▶

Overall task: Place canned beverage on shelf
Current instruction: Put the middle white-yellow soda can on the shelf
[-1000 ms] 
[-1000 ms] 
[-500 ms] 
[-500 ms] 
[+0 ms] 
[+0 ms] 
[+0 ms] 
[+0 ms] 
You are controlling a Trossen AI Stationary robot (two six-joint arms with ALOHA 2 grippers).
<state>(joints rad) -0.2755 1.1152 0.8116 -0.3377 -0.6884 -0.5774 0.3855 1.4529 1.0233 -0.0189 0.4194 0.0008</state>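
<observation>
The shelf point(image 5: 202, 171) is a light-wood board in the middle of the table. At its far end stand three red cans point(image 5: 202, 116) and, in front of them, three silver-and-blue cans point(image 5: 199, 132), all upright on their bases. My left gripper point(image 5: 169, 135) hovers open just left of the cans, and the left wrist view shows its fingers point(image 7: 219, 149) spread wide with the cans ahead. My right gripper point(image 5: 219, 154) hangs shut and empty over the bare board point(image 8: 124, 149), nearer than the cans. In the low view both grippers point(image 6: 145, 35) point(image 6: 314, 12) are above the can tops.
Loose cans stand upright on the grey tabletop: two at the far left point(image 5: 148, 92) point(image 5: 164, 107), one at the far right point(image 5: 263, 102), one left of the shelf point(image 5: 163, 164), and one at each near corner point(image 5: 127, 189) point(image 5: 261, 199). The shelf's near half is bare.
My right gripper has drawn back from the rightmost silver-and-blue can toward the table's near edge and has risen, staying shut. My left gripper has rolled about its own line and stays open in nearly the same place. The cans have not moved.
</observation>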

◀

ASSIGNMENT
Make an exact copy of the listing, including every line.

ANSWER SECTION
Overall task: Place canned beverage on shelf
Current instruction: Put the middle white-yellow soda can on the shelf
[-1000 ms] 
[-1000 ms] 
[-500 ms] 
[-500 ms] 
[+0 ms] 
[+0 ms] 
[+0 ms] 
[+0 ms] 
You are controlling a Trossen AI Stationary robot (two six-joint arms with ALOHA 2 grippers).
<state>(joints rad) -0.2755 1.1152 0.8116 -0.3377 -0.6884 -0.5774 0.3855 1.4529 1.0233 -0.0189 0.4194 0.0008</state>
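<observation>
The shelf point(image 5: 202, 171) is a light-wood board in the middle of the table. At its far end stand three red cans point(image 5: 202, 116) and, in front of them, three silver-and-blue cans point(image 5: 199, 132), all upright on their bases. My left gripper point(image 5: 169, 135) hovers open just left of the cans, and the left wrist view shows its fingers point(image 7: 219, 149) spread wide with the cans ahead. My right gripper point(image 5: 219, 154) hangs shut and empty over the bare board point(image 8: 124, 149), nearer than the cans. In the low view both grippers point(image 6: 145, 35) point(image 6: 314, 12) are above the can tops.
Loose cans stand upright on the grey tabletop: two at the far left point(image 5: 148, 92) point(image 5: 164, 107), one at the far right point(image 5: 263, 102), one left of the shelf point(image 5: 163, 164), and one at each near corner point(image 5: 127, 189) point(image 5: 261, 199). The shelf's near half is bare.
My right gripper has drawn back from the rightmost silver-and-blue can toward the table's near edge and has risen, staying shut. My left gripper has rolled about its own line and stays open in nearly the same place. The cans have not moved.
</observation>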

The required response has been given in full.